The Integral Fast Reactor is so named because it handles all its fuel reprocessing on-site which does tell us much more about just what it does. Here’s a link to a very good Wikipedia article
Integral Fast Reactor
The external links are worth checking out too. I was put on to the design by a write up in Scientific American…
Smarter Use of Nuclear Waste
…(PDF warning) the title being the obvious selling point. An Integral Fast Reactor uses fast neutrons to make more fuel out of natural uranium mixes. Regular reactors extract fissionable U235 to ‘enrich’ the more reluctant U238. What used to be normally fired from tanks in armour-piercing rounds as ‘depleted uranium’ is U238 after the U235 has been extracted.
A Fast Reactor can also burn ‘nuclear waste’ – because it isn’t really waste. About 97% of the energy potential of uranium is still locked up in such ‘waste’ so in reality all those tens of thousands of tons of ‘waste’ sitting around current reactors waiting for ‘disposal’ are a potential source of uranium for about 300 years worth of power at current usage.
The final advantage – on top of mining less uranium for the same return, producing no long-term waste (which is really potential fuel like plutonium), and burning up all the current ‘waste’ – is that the waste products eventually produced become safe after 300 years storage – not the 10,000 or so that long-term ‘waste’ commits us to.

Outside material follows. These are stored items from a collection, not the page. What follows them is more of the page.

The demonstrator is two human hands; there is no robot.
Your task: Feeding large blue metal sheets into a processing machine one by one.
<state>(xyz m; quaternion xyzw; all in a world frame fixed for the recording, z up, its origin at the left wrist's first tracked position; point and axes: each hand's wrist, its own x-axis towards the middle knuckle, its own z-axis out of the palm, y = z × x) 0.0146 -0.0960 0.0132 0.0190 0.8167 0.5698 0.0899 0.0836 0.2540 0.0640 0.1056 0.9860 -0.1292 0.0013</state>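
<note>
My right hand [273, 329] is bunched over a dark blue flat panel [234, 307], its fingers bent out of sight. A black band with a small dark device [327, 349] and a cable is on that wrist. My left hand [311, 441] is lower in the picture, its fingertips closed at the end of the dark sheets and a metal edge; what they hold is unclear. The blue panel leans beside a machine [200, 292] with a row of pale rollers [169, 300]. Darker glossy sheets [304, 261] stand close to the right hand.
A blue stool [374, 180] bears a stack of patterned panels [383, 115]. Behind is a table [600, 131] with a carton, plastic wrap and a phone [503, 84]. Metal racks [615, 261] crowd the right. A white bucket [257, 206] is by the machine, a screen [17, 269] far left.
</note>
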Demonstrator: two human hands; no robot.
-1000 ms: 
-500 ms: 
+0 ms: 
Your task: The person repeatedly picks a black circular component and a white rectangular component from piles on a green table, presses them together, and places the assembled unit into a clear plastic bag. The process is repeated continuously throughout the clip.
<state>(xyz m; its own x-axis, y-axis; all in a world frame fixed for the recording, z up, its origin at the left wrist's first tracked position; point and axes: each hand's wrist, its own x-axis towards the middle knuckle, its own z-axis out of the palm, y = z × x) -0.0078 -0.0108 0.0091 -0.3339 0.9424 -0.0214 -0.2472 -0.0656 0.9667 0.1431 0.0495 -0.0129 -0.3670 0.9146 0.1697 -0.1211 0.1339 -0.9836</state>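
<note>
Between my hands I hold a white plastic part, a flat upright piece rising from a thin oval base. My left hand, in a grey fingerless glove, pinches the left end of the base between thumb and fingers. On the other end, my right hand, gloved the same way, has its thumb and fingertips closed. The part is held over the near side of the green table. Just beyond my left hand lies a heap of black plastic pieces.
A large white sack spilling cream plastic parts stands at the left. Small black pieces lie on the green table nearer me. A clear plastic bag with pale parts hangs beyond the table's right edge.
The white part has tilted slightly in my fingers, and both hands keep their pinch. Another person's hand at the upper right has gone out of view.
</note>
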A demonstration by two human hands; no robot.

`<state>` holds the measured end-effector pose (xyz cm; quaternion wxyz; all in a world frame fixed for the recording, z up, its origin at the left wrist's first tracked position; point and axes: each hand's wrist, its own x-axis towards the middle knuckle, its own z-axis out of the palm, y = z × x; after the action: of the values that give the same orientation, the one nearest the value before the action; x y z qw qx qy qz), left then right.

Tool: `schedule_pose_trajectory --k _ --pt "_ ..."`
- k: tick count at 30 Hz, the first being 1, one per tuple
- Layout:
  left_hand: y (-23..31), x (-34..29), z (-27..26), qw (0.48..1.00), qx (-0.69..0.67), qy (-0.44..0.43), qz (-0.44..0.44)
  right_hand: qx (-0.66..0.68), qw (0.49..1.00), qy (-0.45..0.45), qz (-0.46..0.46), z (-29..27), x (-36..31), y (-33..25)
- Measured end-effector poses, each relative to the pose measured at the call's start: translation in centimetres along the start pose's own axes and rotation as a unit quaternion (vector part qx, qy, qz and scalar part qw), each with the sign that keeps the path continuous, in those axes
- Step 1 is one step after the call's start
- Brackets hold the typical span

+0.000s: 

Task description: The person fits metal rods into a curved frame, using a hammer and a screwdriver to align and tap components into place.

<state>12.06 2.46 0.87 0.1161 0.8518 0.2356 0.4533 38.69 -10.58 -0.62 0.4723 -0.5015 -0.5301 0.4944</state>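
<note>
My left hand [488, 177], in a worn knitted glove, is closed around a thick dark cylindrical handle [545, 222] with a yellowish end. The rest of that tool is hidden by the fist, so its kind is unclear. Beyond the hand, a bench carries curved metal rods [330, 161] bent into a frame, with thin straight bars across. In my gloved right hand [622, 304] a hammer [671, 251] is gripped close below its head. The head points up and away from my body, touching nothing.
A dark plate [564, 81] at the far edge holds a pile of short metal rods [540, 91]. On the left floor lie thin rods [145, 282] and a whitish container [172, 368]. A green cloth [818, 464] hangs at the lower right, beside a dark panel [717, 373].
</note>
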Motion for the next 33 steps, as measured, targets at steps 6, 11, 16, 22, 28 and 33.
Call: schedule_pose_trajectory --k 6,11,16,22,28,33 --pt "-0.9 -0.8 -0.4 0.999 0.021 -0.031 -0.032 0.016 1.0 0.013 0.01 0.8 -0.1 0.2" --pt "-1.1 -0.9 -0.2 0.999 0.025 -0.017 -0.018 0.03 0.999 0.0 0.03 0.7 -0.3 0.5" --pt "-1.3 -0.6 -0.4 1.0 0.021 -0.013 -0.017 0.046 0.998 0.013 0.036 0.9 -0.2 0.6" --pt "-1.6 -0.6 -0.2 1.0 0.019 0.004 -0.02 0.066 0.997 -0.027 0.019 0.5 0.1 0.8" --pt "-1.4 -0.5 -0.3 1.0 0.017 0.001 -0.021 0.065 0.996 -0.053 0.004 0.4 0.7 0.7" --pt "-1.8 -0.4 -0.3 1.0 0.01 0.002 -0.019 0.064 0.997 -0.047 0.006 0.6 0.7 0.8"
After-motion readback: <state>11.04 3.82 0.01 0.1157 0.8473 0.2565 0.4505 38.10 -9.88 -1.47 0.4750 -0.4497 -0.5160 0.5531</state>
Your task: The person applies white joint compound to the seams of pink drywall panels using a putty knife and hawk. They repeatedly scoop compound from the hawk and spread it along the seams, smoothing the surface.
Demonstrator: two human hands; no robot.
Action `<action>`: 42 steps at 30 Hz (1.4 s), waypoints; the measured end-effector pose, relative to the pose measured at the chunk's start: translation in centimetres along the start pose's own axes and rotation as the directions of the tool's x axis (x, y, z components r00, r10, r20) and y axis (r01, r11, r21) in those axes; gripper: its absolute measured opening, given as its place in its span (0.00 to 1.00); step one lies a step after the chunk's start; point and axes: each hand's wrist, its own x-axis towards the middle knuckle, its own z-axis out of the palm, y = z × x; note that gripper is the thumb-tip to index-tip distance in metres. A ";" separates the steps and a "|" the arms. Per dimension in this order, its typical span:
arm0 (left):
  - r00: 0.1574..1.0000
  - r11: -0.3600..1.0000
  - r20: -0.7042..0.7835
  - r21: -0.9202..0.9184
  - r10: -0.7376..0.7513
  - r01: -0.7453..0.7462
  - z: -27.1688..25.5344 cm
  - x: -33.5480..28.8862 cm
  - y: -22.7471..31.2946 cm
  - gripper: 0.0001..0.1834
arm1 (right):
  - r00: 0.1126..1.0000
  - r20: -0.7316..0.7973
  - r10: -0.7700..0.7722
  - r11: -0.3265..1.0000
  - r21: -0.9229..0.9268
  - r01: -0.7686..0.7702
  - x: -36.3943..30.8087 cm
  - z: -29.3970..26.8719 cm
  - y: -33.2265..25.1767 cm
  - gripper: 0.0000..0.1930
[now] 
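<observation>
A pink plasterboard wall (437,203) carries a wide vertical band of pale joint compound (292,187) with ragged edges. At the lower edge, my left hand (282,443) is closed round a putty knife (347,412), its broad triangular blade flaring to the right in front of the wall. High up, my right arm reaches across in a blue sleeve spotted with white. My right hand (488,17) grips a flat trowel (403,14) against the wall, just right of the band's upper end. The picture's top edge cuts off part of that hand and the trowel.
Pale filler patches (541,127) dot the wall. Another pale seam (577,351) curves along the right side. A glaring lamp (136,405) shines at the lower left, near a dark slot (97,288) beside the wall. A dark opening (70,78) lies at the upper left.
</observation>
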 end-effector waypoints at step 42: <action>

Storage of such fission-products is pretty straight forward and the total mass is 3% of current long-term ‘waste’ for the same energy return.
So why hasn’t the technology been exploited to the full already if it eats up waste? Firstly the specific approach uses metal fuel elements, not oxides, and that’s an area that has been under-explored. Secondly, the design uses liquid metal working fluid, not water or gas, and that’s another under-explored avenue. Sodium – the metal of choice – is also highly reactive, but no more so than lots of other nasty stuff regularly handled in huge quantities day-to-day world-wide without mishap.
Finally, and this is the cynical part, a fast reactor destroys uranium mining on the obscene scale it has grown to. There’s a few mining bucks tied up in using just U235 because it’s so rare (0.72% of uranium is U235.) There’s 1.5 million tons of uranium in proven resources, about double that in estimated, but unprospected resources. Thus there’s only 21,600 tons of usable U235 in all those millions of tons of ores – lots of mining profit and mess-making for not a lot of useful material. A gigawatt reactor uses 100 tons of 3%-enriched uranium per year. That means 720,000 tons of enriched uranium (and 2.3 million tons of depleted) represent some 7,200 GW-years of power. Earth uses 15,000 GW-years and demand grows all the time. A Fast Reactor would burn 1 ton to produce 1 GW-year, thus all estimated economical uranium represents 200 years of World-Energy demand. That’s total demand, currently provided by coal, oil and gas, plus a pittance by nuclear.
Uneconomical uranium becomes ‘economical’ with Fast Reactors because they can burn the uranium straight – it’s feasible to extract it from seawater then and that source is at least enough for several million years at World-Demand levels.
Also U235 makes bombs, but U238 doesn’t – and integral fast reactor fuel-reprocessing doesn’t make bomb-ready material either. A metal alloy of uranium/plutonium might sound like bomb-stuff, but the isotope mix is all wrong and the stuff needs industrial scale handling facilities – easy for a reactor to supply, utterly ludicrous for wannabe bomb-makers in Third-World nations. Fast Reactors are inherently a Non-Proliferating technology when using mixed-alloys. Note that.
On the flip-side enriched uranium reactors commits us all to sustaining the bomb-makers.